I’m trying to figure out the best approach to my Ember App.
I’m working with two models: events and bookings, and in my database, I structured they totally separate and independent from each other.
Schemas:
Events:
attributes:
date : Date
description : String
hiw : Object
hour : Date
meeting : String
men : Number
name : String
women : Number
createdAt : Date
updatedAt : Date
isActive :
type : Boolean
default : false
type:
type : String
default : 'event'
Bookings:
attributes:
email : String
idiom : String
name : String
obs : String
participants : Number
phone : String
sex : String
vip : String
createdAt : Date
updatedAt : Date
isActive :
type : Boolean
default : false
type:
type : String
default : 'booking'
As I’m learning Ember, I discovered that ember has relationships (belongsTo and hasMany), and I would like to ask if I should restructure my schemas to deal with Ember data, or if I should make them independent as i’m doing.
The tendency of bookings is be progressively more complex over time…
The Ember data relationships is for this kind of stuff, or is to simple things like, comments in posts… etc. etc…
Thank you!
We have a noSQL database as well. I highly highly recommend you checkout ember-data-model-fragments. @slindberg et al. do a great job keeping it up to date with newer versions of Ember-Data.
Let my understand… hasMany and belongsTo is just to SQL databases??

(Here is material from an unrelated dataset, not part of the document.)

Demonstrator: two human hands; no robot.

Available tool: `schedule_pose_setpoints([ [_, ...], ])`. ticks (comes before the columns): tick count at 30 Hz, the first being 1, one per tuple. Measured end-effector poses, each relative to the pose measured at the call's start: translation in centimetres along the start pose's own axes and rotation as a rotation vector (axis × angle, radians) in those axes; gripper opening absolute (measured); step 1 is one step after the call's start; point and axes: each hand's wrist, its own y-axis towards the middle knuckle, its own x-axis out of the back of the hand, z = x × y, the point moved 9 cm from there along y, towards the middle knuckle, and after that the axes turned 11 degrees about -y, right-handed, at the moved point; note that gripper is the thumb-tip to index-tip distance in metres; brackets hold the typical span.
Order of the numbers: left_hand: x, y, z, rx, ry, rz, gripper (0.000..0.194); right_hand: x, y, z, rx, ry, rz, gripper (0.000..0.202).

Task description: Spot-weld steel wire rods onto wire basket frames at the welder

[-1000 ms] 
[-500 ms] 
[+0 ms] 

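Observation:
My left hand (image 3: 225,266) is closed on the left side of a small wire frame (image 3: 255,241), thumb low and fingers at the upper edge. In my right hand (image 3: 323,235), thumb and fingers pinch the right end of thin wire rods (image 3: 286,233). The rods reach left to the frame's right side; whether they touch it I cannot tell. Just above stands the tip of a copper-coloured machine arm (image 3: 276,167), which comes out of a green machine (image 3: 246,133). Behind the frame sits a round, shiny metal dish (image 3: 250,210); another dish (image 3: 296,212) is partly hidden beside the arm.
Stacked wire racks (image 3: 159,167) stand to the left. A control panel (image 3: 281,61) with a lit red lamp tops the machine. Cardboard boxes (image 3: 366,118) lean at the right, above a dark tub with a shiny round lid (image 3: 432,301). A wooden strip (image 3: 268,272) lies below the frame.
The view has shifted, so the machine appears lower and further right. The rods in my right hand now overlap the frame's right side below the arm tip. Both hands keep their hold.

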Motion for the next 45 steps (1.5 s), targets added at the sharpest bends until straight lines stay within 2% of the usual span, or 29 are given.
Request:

I’m sorry, I should have explained it more. And I probably should have looked more closely at your schemas. I saw multiple levels of indentation and assumed you had nested entities which are common with noSQL.
hasMany
and belongsTo
are really intended for normalized entity relationships which are connected with foreign keys. In order to use belongsTo
and/or hasMany
you must have IDs for your entities. Your entities would be loaded with IDs in the relationship fields and ember-data would establish the connection when it was materializing the records. Here is a generic example:
{
"data": [{
"type": "articles",
"id": "1",
"attributes": {
"title": "JSON API paints my bikeshed!",
"body": "The shortest article. Ever."
},
"relationships": {
"author": {
"data": {"id": "42", "type": "people"}
}
}
}],
"included": [
{
"type": "people",
"id": "42",
"attributes": {
"name": "John"
}
}
]
}
From: JSONApi
I wasn’t sure about the relationships in your case. Do bookings and events have a relationship?
HEII!!
They have!
One event has many bookings, and one booking belongs to one event. I know that my next question is out of scope… but perhaps you can help me with that… In order to make Ember hasMany and belongsTo work, i need send the data from my API already formatted right?
When i’m going to register my EventSchema, i just need put like this:
let Event = new Mongoose.Schema({
attributes: {
bookings: {
type: Mongoose.Schema.ObjectId,
ref: 'Booking'
}
}
});
And Ember will do all the hard work for me??
I mean… what i need to do in my schema to make it work? I was searching about how format my schema to work with ember data, but i’m not finding anything…
Thanks again!
1 Like
You don’t have to, but I’ll be honest it’ll make your life 1000 times easier if you do. Ember-Data requires that data pushed into its store be in JSON API format. However, they do offer pretty great APIs for you to marshal your data from your API into JSON API. This recent blog post is a great reference: Ember Data v1.13 Released
Yeap! I’d be happy to. I spent a few hours making this Ember Twiddle to hopefully demonstrate how powerful ember-data relationships can be. Ember Twiddle
Take note of the “instance-initializers/mockjax.js” file. If you don’t already know, mockjax allows you to stub out jQuery ajax calls to simulate server communication, that’s what I’m doing there. I have two modes, useSideloaded = true
and useSideloaded = false
. With sideloading, the server returns the event and all associated bookings. Ember-data takes over and builds the models with their relationships. In the case of no sideloading, Ember-data still sets up the relationships, but it does it lazily. So when someone does event.get('bookings')
for the first time, it triggers the server call then. You’ll notice in the later mode, that there is a delay between the bookings table rendering and the content loading. This is where lazy ajax calls are made.
I hope that helps!
Shout out to @wecc for helping me figure out my typo and get this example working.